• [What you need to do]: Where a line in the material below has the string "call", please report it.

(Collected material begins)

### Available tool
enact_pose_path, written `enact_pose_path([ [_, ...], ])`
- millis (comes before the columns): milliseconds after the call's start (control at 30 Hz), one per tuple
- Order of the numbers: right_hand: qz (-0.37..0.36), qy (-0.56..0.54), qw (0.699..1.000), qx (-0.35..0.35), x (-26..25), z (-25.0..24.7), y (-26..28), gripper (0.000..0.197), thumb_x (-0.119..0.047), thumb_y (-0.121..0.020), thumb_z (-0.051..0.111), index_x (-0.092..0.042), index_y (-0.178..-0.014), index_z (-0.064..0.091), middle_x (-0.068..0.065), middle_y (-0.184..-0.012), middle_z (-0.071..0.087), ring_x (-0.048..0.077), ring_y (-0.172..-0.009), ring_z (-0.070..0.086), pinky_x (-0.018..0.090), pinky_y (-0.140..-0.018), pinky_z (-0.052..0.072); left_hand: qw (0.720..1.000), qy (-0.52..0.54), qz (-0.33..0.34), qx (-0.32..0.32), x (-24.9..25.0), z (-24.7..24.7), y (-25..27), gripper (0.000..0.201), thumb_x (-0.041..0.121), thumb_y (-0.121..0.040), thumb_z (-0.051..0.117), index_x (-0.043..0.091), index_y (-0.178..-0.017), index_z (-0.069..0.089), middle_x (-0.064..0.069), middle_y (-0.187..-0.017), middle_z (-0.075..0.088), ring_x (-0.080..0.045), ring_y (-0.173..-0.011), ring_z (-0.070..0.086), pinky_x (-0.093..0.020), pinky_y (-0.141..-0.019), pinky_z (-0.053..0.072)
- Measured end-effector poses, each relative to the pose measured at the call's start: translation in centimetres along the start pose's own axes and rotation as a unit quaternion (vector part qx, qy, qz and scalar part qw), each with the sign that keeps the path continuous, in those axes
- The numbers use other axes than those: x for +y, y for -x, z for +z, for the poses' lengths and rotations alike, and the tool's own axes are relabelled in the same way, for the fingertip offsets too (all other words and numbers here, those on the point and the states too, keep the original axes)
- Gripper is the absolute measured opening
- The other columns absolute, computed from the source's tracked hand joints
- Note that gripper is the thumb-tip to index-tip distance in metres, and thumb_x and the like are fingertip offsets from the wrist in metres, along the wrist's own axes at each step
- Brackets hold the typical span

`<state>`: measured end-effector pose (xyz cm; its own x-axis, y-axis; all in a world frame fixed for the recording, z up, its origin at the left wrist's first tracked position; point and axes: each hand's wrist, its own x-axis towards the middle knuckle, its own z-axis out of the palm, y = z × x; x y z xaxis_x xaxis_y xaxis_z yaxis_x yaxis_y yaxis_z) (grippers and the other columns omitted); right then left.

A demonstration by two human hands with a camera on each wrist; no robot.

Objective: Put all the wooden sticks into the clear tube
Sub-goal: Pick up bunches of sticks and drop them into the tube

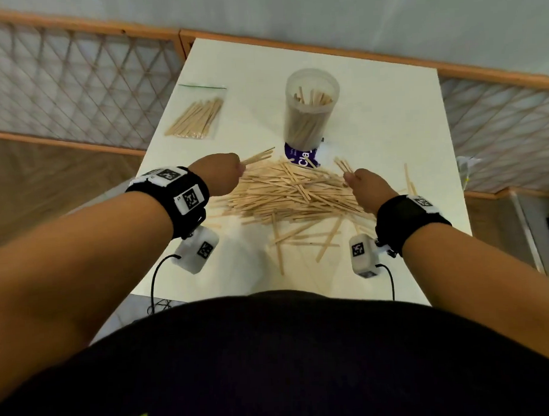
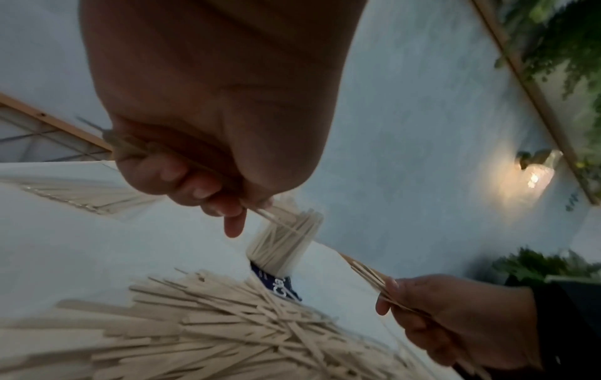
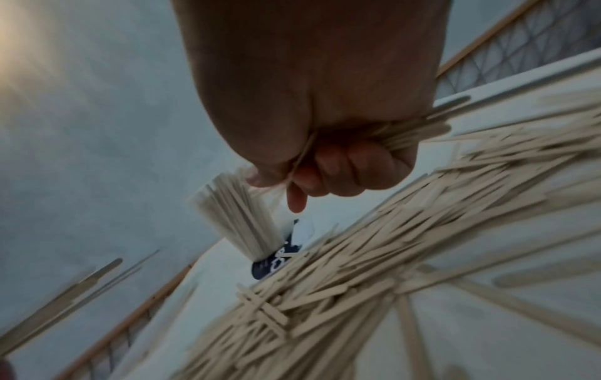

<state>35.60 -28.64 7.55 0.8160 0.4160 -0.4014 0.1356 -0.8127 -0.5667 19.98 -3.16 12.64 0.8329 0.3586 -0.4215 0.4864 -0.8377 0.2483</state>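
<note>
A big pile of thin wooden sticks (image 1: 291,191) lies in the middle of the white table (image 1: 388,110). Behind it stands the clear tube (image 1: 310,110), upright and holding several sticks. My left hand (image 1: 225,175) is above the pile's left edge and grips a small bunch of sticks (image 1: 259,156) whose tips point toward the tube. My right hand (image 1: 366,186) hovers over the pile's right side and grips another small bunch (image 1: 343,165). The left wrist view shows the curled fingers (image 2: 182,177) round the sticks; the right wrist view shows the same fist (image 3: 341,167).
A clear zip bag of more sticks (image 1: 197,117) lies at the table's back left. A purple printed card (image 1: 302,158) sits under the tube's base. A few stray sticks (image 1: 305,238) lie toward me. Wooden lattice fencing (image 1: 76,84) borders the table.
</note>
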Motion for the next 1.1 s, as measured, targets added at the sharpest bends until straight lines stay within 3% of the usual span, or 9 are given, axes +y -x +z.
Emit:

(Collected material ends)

• [Output for this task]:
- millis (comes before the columns): milliseconds after the call's start (control at 30 Hz), one per tuple
- Measured end-effector poses, each relative to the pose measured at the call's start: translation in centimetres along the start pose's own axes and rotation as a unit quaternion (vector part qx, qy, qz and scalar part qw), each with the sign that keeps the path continuous, in those axes

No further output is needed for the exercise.